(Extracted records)
========================================================================

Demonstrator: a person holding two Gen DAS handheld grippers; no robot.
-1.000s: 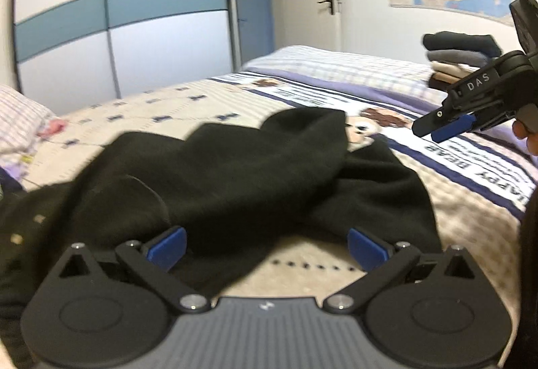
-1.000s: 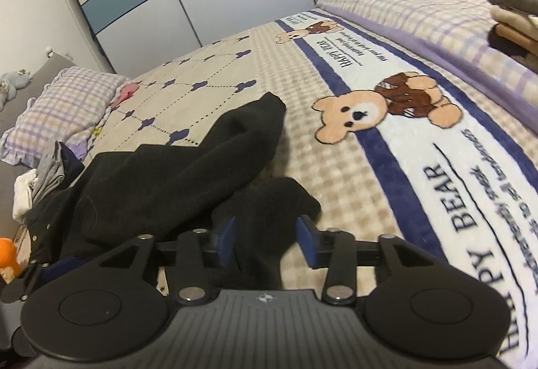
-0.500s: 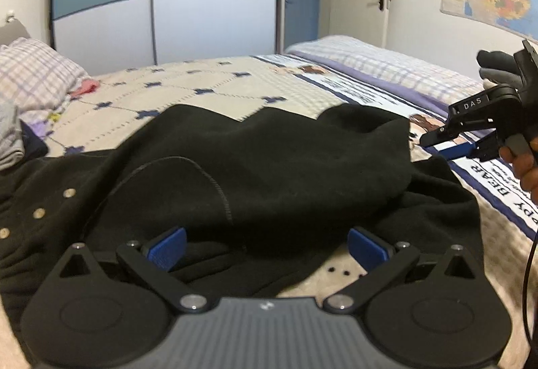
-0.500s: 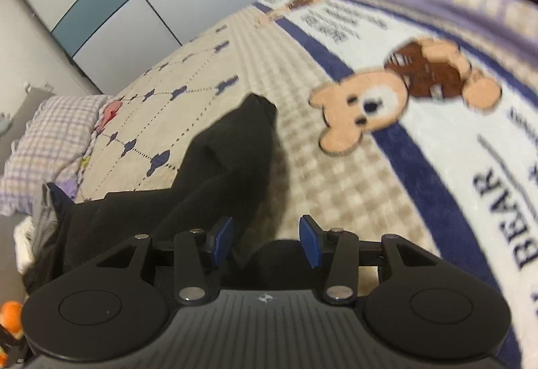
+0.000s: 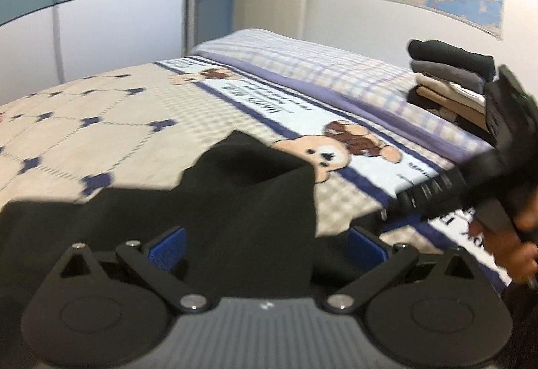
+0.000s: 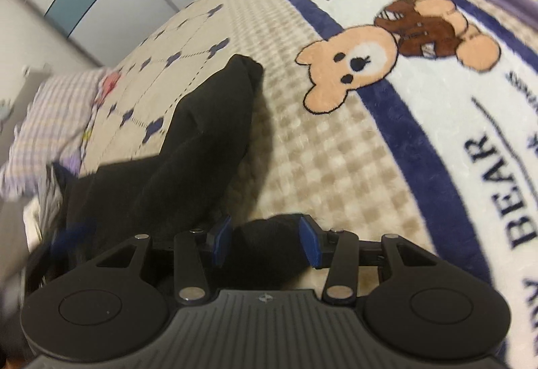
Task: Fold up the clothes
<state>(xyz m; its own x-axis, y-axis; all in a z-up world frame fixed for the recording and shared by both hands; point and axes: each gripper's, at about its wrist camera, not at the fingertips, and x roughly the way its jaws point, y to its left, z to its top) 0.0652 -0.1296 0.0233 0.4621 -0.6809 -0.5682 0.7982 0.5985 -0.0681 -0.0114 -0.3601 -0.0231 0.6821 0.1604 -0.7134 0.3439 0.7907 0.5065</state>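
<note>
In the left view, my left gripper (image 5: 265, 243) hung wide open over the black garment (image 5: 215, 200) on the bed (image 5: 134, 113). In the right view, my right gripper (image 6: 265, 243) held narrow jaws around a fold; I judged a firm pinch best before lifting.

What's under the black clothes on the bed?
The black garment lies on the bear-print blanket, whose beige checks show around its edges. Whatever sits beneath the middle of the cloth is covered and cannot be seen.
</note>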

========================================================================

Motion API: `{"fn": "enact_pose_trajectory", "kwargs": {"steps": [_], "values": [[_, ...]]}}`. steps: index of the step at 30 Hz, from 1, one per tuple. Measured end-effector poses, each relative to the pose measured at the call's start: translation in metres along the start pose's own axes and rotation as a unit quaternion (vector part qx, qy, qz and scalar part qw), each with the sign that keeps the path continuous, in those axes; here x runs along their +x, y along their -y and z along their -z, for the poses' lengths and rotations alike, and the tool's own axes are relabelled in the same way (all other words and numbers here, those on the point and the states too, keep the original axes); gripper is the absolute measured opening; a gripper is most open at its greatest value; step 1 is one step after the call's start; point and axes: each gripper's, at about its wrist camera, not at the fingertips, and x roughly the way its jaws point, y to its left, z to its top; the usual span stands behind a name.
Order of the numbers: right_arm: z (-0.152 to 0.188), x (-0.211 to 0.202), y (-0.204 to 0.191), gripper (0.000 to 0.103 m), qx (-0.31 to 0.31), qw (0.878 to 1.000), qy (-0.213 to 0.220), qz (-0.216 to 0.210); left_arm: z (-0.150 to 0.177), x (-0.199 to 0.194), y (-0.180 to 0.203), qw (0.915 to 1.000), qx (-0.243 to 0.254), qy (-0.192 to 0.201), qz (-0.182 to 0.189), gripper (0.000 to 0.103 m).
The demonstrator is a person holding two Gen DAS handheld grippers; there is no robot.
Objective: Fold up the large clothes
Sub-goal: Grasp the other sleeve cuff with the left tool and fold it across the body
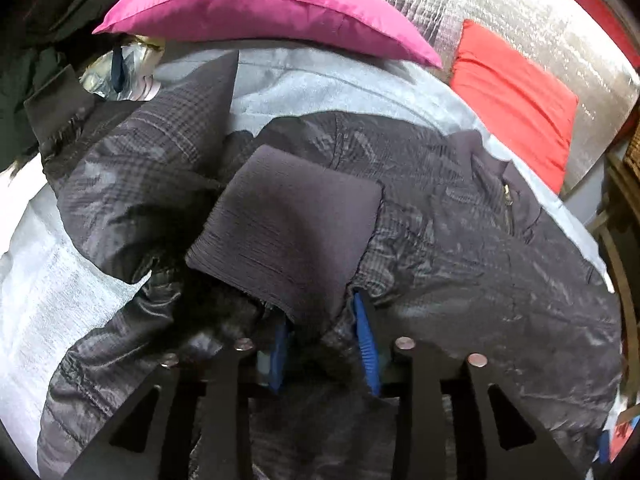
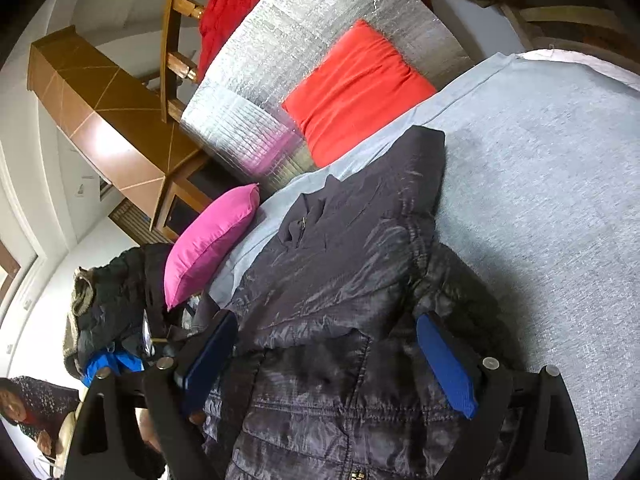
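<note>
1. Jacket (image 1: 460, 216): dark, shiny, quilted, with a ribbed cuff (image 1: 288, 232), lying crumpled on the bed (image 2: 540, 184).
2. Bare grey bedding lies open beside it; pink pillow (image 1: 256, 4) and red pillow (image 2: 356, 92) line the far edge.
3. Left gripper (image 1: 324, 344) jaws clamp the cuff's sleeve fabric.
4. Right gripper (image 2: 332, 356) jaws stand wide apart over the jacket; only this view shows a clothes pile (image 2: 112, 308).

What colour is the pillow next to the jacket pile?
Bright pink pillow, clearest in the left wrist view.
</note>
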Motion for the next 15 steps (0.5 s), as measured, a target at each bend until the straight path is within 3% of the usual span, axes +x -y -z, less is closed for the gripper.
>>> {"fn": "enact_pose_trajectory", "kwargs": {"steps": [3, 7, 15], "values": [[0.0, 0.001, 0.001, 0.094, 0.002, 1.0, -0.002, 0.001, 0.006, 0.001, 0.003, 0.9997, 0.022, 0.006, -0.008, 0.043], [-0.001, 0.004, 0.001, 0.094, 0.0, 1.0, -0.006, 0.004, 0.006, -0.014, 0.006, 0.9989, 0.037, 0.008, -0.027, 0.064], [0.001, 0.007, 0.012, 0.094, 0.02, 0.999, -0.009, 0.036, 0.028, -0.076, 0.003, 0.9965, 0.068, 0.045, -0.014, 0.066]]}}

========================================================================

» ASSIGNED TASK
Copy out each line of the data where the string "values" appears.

» OUTPUT BELOW
Motion API: `{"fn": "enact_pose_trajectory", "kwargs": {"steps": [_], "values": [[_, ...]]}}`. steps: index of the step at 30 Hz, from 1, one per tuple. Measured end-effector poses, each relative to the pose measured at the call's start: translation in metres along the start pose's own axes and rotation as a unit quaternion (vector part qx, qy, qz and scalar part qw), each with the sign that keeps the path continuous, in those axes; here x runs along their +x, y along their -y and z along their -z, for the poses' lengths and rotations alike, and the tool's own axes are relabelled in the same way (all other words and numbers here, those on the point and the states too, keep the original axes); gripper is the absolute measured opening; a gripper is most open at its greatest value; step 1 is one step after the call's start; point and axes: each gripper's, at about its wrist camera, not at the fingertips, and x roughly the way its jaws point, y to its left, z to its top; the usual span stands behind a name.
>>> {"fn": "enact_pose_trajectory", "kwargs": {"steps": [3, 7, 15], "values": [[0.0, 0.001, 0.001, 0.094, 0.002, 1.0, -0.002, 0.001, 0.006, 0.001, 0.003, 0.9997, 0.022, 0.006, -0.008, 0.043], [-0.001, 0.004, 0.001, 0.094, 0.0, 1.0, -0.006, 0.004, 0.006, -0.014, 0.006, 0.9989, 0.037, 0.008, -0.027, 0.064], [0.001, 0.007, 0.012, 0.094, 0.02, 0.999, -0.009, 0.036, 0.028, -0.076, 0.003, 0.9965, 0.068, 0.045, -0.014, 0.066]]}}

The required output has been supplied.